In recent years, a large number of developing countries have undertaken inflation stabilization programs. In many instances, these programs have been accompanied by structural reforms in the external sector, in particular trade liberalization. It has been increasingly recognized that the degree of openness of an economy, and the efficiency gains brought about by trade liberalization, can influence the success of a program. Yet the analytical literature on inflation stabilization has largely ignored the potential role that can be played by greater openness--both structural and policy-induced--in supporting a stabilization effort. This paper examines the implications of structural reforms to increase openness in determining the likelihood that an inflation stabilization program will be successful.
The paper identifies conditions under which different policies with regard to openness are likely to improve the probability of success of a stabilization program. In several empirically realistic cases, policies that promote openness, including trade liberalization policies, have a positive effect on the ex ante probability that a program will succeed. An important conclusion is that in cases where the exchange rate elasticities of imports and exports are sufficiently large (that is, the Marshall-Lerner condition holds), a greater degree of openness increases the probability of success.

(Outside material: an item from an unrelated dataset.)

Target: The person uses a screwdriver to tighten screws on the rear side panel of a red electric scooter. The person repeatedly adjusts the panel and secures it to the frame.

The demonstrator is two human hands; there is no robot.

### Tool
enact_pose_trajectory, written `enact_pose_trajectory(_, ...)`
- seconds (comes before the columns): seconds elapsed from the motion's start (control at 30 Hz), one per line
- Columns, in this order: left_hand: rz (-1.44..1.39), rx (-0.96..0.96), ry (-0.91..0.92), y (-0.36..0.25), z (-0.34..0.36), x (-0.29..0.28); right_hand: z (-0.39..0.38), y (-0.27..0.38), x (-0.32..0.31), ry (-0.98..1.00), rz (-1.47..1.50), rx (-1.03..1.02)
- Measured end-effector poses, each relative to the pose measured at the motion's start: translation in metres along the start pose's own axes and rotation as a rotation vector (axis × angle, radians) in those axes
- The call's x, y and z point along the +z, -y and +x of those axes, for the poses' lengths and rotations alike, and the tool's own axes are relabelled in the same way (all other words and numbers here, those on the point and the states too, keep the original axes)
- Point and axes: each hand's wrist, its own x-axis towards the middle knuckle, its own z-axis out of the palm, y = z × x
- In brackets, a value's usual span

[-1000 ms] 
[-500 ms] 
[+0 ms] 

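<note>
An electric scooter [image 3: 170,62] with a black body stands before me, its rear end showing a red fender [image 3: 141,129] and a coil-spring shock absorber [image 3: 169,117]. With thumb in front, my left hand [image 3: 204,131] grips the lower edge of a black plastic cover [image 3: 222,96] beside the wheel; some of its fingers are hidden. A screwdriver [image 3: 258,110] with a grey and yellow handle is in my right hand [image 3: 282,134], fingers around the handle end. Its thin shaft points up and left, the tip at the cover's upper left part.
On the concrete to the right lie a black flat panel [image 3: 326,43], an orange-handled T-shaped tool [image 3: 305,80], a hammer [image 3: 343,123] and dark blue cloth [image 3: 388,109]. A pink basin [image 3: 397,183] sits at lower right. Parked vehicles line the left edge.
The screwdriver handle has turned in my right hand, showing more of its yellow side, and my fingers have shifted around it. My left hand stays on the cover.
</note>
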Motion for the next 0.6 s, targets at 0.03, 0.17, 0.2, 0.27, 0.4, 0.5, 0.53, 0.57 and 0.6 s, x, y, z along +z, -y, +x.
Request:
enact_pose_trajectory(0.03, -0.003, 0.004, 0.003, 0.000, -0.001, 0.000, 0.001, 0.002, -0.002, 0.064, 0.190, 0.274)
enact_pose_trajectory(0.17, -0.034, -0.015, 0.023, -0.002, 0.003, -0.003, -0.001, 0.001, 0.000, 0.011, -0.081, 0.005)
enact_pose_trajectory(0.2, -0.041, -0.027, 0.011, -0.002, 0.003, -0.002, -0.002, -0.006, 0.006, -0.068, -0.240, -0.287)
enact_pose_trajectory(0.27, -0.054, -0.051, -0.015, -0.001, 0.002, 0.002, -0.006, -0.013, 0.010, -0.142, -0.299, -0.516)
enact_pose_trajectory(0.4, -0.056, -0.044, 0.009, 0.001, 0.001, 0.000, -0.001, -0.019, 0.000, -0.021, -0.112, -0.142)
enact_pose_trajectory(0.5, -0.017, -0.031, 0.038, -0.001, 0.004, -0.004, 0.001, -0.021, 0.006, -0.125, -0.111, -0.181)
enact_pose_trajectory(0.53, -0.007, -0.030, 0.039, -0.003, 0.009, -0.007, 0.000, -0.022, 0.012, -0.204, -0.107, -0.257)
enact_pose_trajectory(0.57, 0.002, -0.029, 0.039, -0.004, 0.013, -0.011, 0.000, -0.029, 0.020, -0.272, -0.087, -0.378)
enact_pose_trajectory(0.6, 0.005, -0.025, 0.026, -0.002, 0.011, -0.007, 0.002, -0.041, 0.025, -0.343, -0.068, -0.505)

This is because with greater openness, the extent to which persistence in inflation in nontraded goods results in real exchange rate appreciation is dampened, thereby mitigating the adverse effect of this persistence on the trade balance.
The paper derives additional conclusions about the likely effects of trade liberalization on the probability of success of stabilization by explicitly considering the role of trade taxes in budgetary revenues and the role of imported intermediate goods in the production process. The model suggests that trade reform would most strongly support a stabilization effort when the productivity of imported inputs is high and the price elasticity of imports is low.